The second-order implication for anyone funding, distributing, or licensing content in this space is reputational risk with a compliance-shaped edge. You do not have to be a healthcare company to get dragged into the public debate about eating disorders, harmful diet culture, or the promotion of unsafe practices. When a plot centers on an illicit supplement and explicitly depicts anxiety and audio hallucinations following use, audiences and advocacy groups can reasonably ask whether the story glamorizes or trivializes harm.

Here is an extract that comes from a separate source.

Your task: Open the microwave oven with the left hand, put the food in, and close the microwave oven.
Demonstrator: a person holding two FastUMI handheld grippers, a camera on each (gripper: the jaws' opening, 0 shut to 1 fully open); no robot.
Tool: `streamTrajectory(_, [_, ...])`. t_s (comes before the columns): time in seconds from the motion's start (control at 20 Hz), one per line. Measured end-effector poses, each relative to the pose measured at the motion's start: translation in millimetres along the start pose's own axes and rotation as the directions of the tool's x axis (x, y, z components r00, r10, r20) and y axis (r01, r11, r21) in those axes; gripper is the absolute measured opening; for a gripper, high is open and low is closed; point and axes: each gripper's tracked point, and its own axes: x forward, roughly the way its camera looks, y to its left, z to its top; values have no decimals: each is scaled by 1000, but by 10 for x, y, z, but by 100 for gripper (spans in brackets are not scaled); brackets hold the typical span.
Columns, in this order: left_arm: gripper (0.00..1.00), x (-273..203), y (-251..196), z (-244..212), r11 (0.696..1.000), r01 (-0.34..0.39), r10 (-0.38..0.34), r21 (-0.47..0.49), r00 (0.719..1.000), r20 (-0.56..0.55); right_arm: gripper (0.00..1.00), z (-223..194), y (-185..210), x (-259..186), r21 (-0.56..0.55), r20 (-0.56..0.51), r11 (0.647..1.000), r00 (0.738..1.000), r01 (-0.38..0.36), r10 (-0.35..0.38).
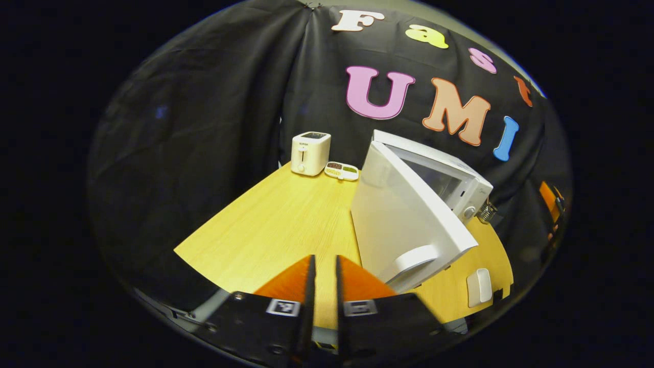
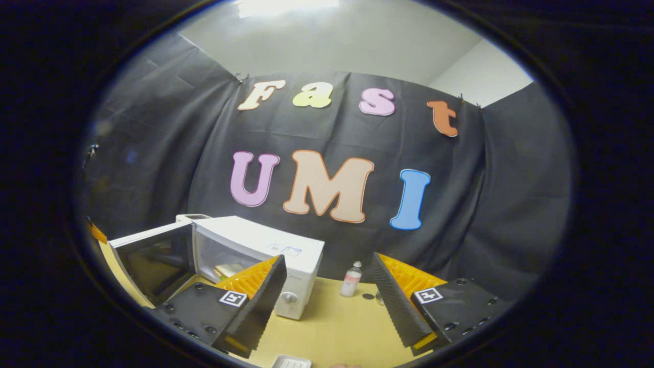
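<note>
microwave (image 1: pixel 460 179) stands on the table (image 1: pixel 276 225), door (image 1: pixel 403 225) swung open. food (image 2: pixel 228 269) lies inside it. left gripper (image 1: pixel 325 286) nearly closed, empty, near the door edge. right gripper (image 2: pixel 327 301) wide open, empty, before the microwave. toaster (image 1: pixel 310 152) at the far edge.

The open door (image 1: pixel 403 225) hides most of the inside of the microwave (image 1: pixel 449 179). In the right gripper view, the small white tray (image 2: pixel 291 362) is cut by the bottom edge. The bottle (image 2: pixel 350 280) label is too small to read.
</note>
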Motion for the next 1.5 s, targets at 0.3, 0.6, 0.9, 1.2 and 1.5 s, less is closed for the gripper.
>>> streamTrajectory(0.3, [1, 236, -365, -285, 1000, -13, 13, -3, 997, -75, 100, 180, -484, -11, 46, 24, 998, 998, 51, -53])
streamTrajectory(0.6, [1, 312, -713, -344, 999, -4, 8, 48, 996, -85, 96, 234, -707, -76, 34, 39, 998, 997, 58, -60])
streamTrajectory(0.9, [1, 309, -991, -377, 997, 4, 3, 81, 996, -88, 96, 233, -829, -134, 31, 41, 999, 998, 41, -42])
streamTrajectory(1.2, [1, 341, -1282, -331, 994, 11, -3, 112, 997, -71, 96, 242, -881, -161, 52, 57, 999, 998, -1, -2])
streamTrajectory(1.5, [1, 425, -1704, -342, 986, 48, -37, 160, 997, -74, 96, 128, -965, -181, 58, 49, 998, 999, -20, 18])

Even if the film is clearly using horror conventions to critique the cycle, the practical question for brands and platforms is how they will be interpreted in the feed, in reviews, and in discussions.

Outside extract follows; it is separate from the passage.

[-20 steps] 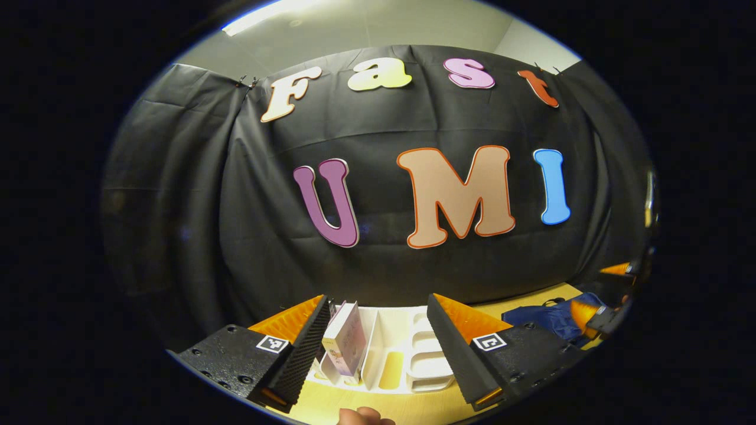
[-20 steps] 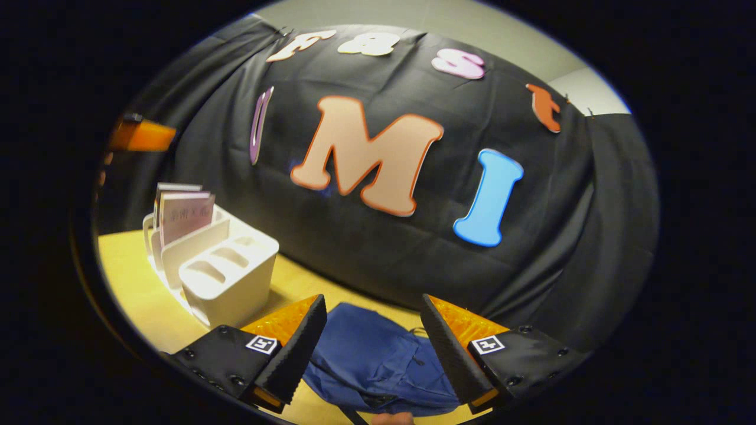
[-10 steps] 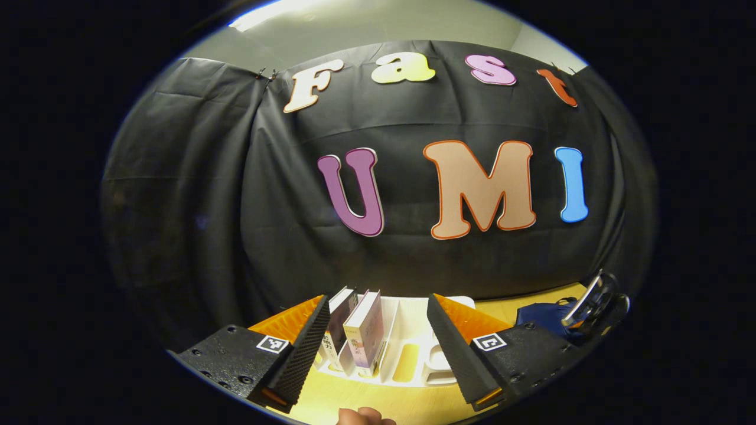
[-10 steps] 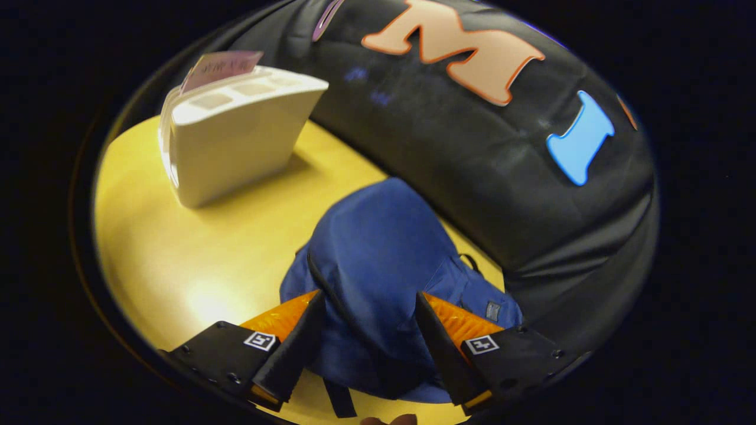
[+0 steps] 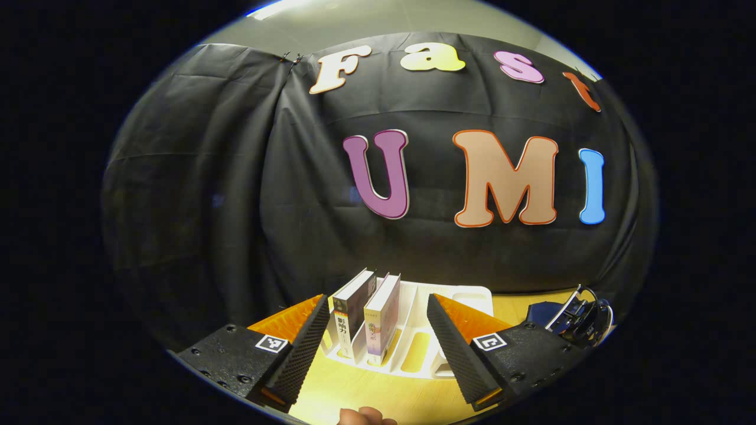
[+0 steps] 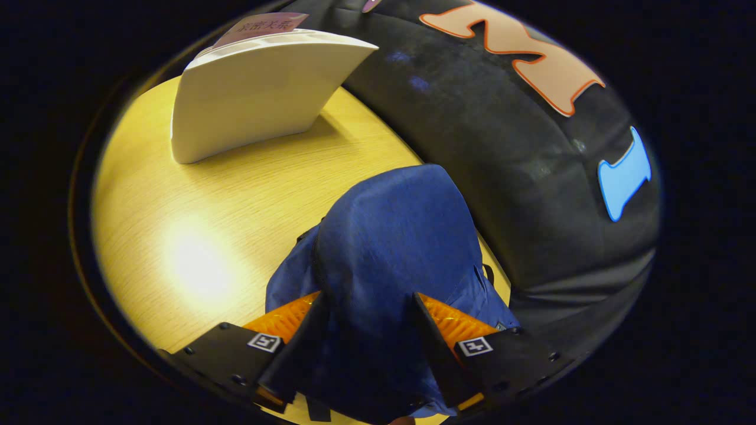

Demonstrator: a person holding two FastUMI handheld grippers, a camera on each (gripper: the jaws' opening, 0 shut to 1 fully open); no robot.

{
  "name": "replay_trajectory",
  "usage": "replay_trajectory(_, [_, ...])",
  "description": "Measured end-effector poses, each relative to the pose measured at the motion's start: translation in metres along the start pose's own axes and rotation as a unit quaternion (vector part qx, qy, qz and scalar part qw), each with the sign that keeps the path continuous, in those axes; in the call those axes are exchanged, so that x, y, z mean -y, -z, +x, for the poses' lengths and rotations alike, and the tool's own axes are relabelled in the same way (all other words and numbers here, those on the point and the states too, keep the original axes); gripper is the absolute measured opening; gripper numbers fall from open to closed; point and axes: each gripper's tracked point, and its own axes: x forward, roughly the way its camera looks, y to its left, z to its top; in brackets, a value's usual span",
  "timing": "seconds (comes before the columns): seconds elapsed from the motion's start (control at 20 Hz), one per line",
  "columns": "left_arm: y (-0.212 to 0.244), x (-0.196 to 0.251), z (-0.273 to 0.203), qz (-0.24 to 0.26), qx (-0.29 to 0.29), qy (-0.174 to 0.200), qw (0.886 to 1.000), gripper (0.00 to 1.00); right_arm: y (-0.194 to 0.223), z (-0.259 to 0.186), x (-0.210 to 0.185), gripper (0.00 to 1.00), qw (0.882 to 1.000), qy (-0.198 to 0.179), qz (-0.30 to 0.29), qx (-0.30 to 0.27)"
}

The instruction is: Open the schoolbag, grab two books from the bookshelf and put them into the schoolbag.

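While right tongs (image 6: 366, 348) straddle schoolbag (image 6: 396, 248), left tongs (image 5: 378, 342) face 2 books (image 5: 367, 321).

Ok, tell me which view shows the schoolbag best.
The right gripper view: the blue schoolbag sits large and central on the table, between that gripper's open fingers. In the left gripper view, just a small blue sliver of it shows at the right edge, partly hidden behind the other gripper.

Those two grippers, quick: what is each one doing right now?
Left gripper: open, holding nothing, facing the books.
Right gripper: open, fingers on either side of the blue schoolbag, not gripping it.
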Motion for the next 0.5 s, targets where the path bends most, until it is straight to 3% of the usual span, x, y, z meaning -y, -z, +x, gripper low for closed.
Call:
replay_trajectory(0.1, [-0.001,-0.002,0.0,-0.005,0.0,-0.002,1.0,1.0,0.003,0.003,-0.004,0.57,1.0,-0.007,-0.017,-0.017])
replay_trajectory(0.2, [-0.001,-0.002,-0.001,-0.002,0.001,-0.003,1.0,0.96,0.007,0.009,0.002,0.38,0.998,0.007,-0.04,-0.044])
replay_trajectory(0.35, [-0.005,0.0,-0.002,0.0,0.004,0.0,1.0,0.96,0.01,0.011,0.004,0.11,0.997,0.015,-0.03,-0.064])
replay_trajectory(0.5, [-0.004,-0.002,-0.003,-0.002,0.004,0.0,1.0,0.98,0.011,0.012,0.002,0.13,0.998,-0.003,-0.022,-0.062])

Regulatory background here is less about a regulator deciding whether a movie is “true,” and more about how a larger ecosystem treats health-adjacent content. In many jurisdictions, misleading health claims in advertising are regulated with varying degrees of strictness, while entertainment content is often handled through classification and consumer protection norms rather than clinical oversight. But when stories revolve around weight-loss “guarantees,” illicit pills, and a mechanism marketed as working, the visual language can still echo marketing tropes that regulators have reason to scrutinize elsewhere. That is the uncomfortable overlap: not that film regulators are issuing recalls, but that the same trust-adjacent narratives can trigger scrutiny when they resemble real-world scams.
There is also the board-level issue of signal. Maddie’s Secret, described in the Guardian piece as a melodramatic comedy, joins Saccharine in the broader pattern of body-image anxiety being served in different genres. When a slate includes both melodrama and supernatural horror built around disordered eating fears, it tells the market that these stories are not just tolerated, they are expected. That can attract investment, but it can also encourage copycat pitching that pushes too far toward shock value and too little toward responsible framing. The lesson is not “stop making these films.” The lesson is to understand what audiences are already sensitized to, and whether your distribution, marketing, and public messaging anticipate the ethical questions, not just the box office conversation.
In Saccharine, the cruel motto is not a one-liner for flavor. It is the engine of the plot, and it is delivered through a scene that encapsulates why extreme diet culture is so hard to escape: a person who took the same pills and suffered the same anxiety still frames it as “worth it.” That is the haunting part. Executives in media, brand partnerships, and platform policy teams should treat this as a stress test for how content lands after release, in secondary commentary, and in the algorithmic life of clips. The strategic stake is simple: if your ecosystem profits from attention around disordered eating themes, you also inherit the responsibility of how harm narratives propagate. Saccharine makes that propagation look like a ghost. In the real world, the “haunting” is reputational, regulatory-adjacent, and it arrives fast.